Anyway this album deserves only 5 stars *****.

Report this review (#390844)
Posted Monday, January 31, 2011 | Review Permalink
Honorary Collaborator
4 stars Between 83' and 85' Kenso appear to have gone through a transitional period.Very good news were that the band was eventually discovered by a major Japanese label, King Records, and signed a good contract.Moreover they seem to have started recording material for a third work with the line-up of ''Kenso II'', but the majority of it was executed by a fresh line-up, without flutist Shiro Yajima and keyboardist Atsushi Makiuchi and with two new member joining on keyboards, Kenichi Oguchi and Toshihiko Sahashi.''Kenso III'' was released in 1985 with guest members on keyboards, oboe, vocals and flute, most important figure among them was Namba Hiroyuki.

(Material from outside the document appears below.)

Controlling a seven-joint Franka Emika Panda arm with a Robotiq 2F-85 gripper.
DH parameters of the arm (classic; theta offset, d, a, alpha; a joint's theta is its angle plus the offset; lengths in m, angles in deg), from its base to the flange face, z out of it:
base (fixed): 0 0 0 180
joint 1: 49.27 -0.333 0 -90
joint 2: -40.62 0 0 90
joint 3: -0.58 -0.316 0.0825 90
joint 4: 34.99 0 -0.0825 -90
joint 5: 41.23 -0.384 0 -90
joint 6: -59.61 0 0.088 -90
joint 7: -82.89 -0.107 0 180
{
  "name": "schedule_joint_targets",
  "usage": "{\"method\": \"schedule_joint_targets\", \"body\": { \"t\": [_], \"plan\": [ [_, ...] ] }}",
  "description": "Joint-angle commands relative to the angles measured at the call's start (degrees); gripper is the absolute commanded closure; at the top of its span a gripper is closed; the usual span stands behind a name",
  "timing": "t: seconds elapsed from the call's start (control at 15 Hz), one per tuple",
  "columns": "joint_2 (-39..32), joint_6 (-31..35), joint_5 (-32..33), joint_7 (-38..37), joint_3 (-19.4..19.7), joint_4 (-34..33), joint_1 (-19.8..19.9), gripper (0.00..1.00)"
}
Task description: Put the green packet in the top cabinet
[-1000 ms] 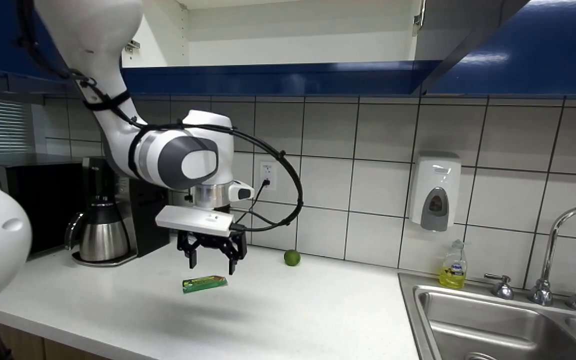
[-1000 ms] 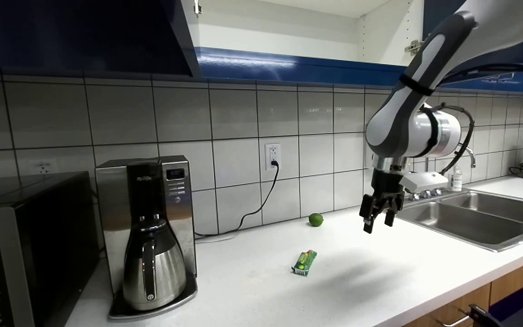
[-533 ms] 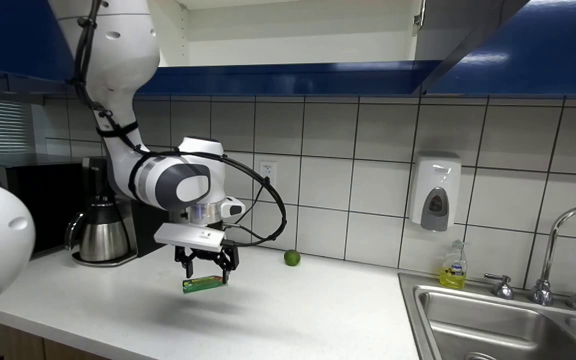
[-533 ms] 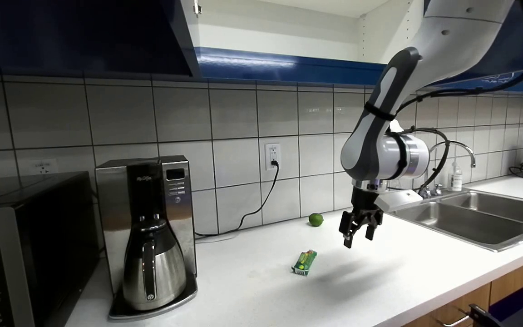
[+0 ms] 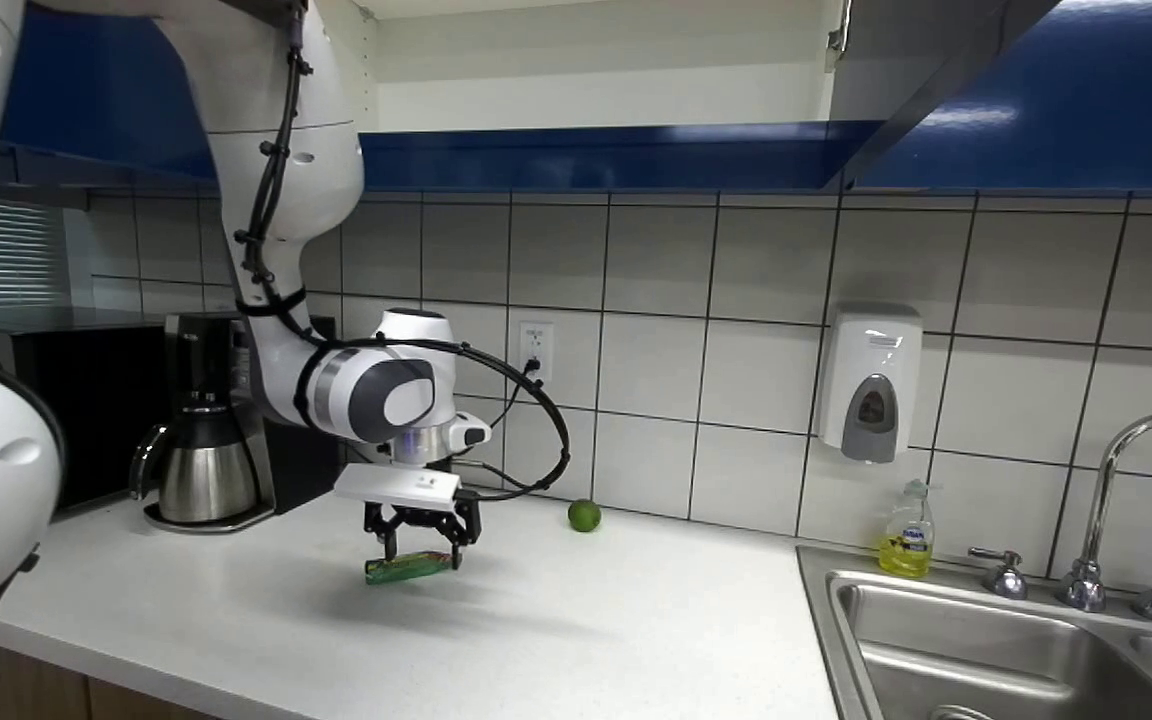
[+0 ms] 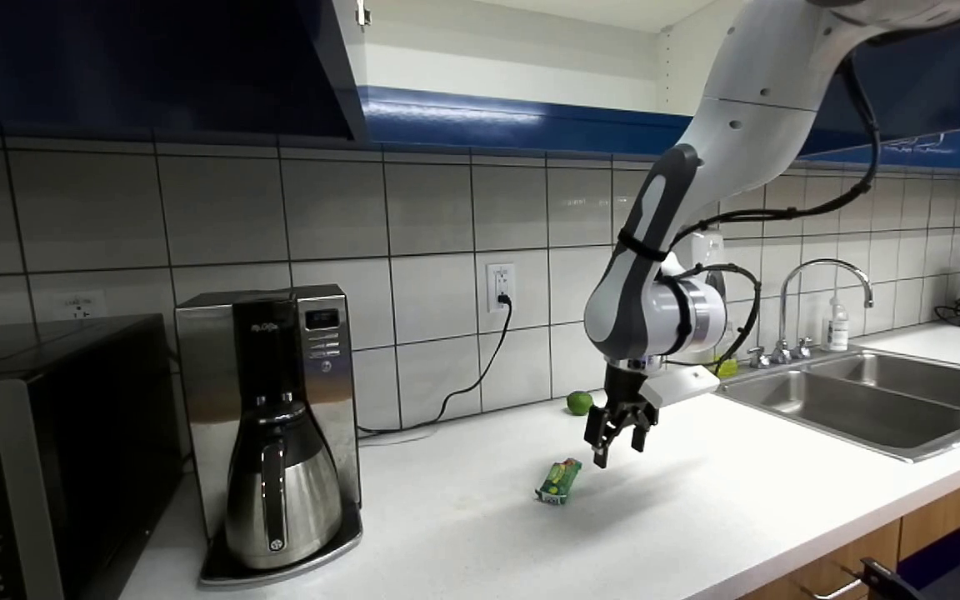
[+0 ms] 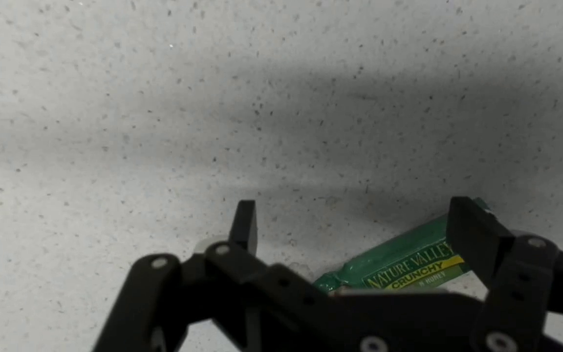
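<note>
top cabinet (image 5: pixel 596 80) open, free counter (image 5: pixel 626 620) between green packet (image 5: pixel 408 569) and sink (image 5: pixel 832 640), green ball (image 5: pixel 584 516) near wall (image 5: pixel 646 462)

Tabletop (image 5: pixel 586 640), one, bearing one green Nature Valley packet (image 7: pixel 403 261) and one lime (image 5: pixel 584 515). Microwave (image 6: pixel 88 417), one. Coffee maker (image 6: pixel 267 358), one, with one carafe (image 6: pixel 305 500). Sink (image 5: pixel 826 620), one, comprising two basins (image 6: pixel 863 408), one faucet (image 5: pixel 1101 500) and two tap handles (image 5: pixel 1006 576). Bottles near the sink, two: one dish-soap bottle (image 5: pixel 906 540) with yellow contents, one white pump bottle (image 6: pixel 837 329). Wall-mounted soap dispenser (image 5: pixel 871 385), one. Wall outlets (image 6: pixel 501 287), at least two (any farther off too small to tell). Window blind (image 5: pixel 1 255), one. Robot arm (image 6: pixel 742 142), one, carrying one end effector (image 5: pixel 424 562) with two fingers (image 7: pixel 244 227). Top cabinet (image 5: pixel 586 160) with its front open, one.
</note>
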Motion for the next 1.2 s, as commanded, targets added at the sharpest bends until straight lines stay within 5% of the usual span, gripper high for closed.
{"method": "schedule_joint_targets", "body": {
  "t": [0.0,1.13],
  "plan": [
    [-4.8,0.4,4.4,-4.0,-1.8,-4.9,1.9,0.00],
    [-9.0,-0.4,8.8,-6.8,-5.0,-10.7,1.1,0.00]
  ]
}}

Music of Kenso starts seriously to be regarded as one of the most dominant and convincing Prog stylings during the 80's.They still deliver a hot, smoking Symphonic/Fusion with frenetic paces and incredible interplays, showered with nervous synthesizers and virtuosic guitar moves.What seems to be just amazing is that the group maintains a high level of quality music, no matter if it keeps constantly the foot on the gear.The music is basically all instrumental with links to compatriots MR. SIRIUS, AIN SOPH and KBB, featuring absolutely satisfying instrumentals with Jazz-Rock styled guitars, sudden tempo changes, shifting climates and complex arrangements.Their early Canterbury-inclined touches start to fade in the sake of a more powerful performance with a serious sense of melody among the complicated themes.Lots of symphonic keyboards and Classical-drenched textures along with a fair dose of melodic flute drives guarantee the deep symphonic content of the album.The jazzy and Fusion influences are more apparent during Shimizu's guitar pyrotechnics and the general structure of tracks, which are performed with technique.Good, classic reference points from the worldwide Prog scene are definitely FOCUS, CAMEL, THE ENID and ALLAN HOLDSWORTH.Stunning material.

Kenso are too talented of a band to simply fail.Another qualitive, adventuruous and totally intricate work, which lists them as a top-5 combo among 80's Japanese Prog acts.Highly recommended.